See this project’s code on GitHub!

We propose to develop a system that will automate the transcription of eight French volumes printed in the 17th century. This project is interdisciplinary in nature, as it will use expertise of faculty and students from Computer Science (CS) and French departments as well as library representatives. The project will build upon and extend the work undertaken by Laura Burch (Assistant Professor of French, College of Wooster) on a separate project, also funded by the library’s Digital Scholarship grant. Laura Burch’s project has resulted in hand-transcribed and lightly encoded text files of Madeleine de Scudéry’s Conversations Sur Divers Sujets (1680). Because hand transcription is time-consuming and laborious, we propose to work with two CS students on an independent research assignment in which they will establish an automated method for computers to “read” the pdf pages of the remainder of de Scudéry’s corpus. The students will start from the knowledgebase created with the Early Modern OCR Project in establishing a process by which the machines will read the texts using optical character recognition, or OCR.

Laura Burch uses these volumes in classroom, but the students have difficulties understanding ­some fonts and following long descriptions spanning many pages. An electronic version of these texts will help the students with the reading and with a broader and deeper understanding of these texts. Since the ultimate goal of the project is a digital edition, the text produced by these OCR processes will be used as the basis for student annotations of the Scudéry books. It will also allow them to further analyze the text at a larger scale by using a research method known as “distant reading.” For instance the students will be able to use additional existing tools to better understand these texts: Voyant is a tool that allows visualization of some particular words across chapters or even pages. Besides being useful in the classroom, a digital version of these texts can be used in future I.S. research and, through our library, they eventually will also be available to everyone interested in these texts.

An additional pedagogical dimension to this research involves the CS student participants. They will apply learning algorithms (such as neural networks) studied in CS 310 Machine Intelligence class to real world problems (such as text recognition). This is a valuable learning experience for them, as they will develop critical thinking skills in using the theory from classroom in problem solving.

Bellow we identify four major steps for this project.

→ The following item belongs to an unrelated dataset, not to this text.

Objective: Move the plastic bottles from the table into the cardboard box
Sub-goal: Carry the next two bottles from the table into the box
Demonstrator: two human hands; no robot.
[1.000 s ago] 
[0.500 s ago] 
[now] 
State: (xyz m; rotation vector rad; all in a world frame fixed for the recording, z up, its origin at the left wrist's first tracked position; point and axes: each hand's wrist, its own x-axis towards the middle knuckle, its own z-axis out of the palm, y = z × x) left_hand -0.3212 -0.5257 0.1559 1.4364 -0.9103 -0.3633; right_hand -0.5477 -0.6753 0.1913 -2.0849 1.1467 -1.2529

  • Parsing and training The first step is to train a Tesseract Optical Character Recognition software to recognize the special font present in these 17th century texts. For this, we will be using Aletheia software to parse the pdf text into individual letters. Fig. 1 illustrates the three major steps required for this training: (i) Aletheia parser converts the pdf input into individual characters; (ii) Franken+ tool transforms these individual image-characters into inputs recognized by Tesseract system (which is a neural network); (iii) finally, Tesseract will learn to associate correct letters to corresponding inputs.
  • Transcribing the volumes As illustrated in Fig. 2, the scanned pages of the six volumes will be processed by the trained OCR, producing a plain text file.
  • Postprocessing In this step we process the obtained text file for errors such as incomplete words due to spots of ink or other imperfections in the original pages (see Fig. 2).
  • Exporting to various useful formats The plain text will be translated to the Text Encoding Initiative’s (TEI) format, a stable and well-supported standard from which other formats (e.g. HTML for web-readability) can be generated. In this way we will ensure for portability and further usability.

Update: Phase two of the project will focus on improving the transcription pipeline, particularly regarding italicized words and streamlining the Will module, which will speed up the rate of algorithms.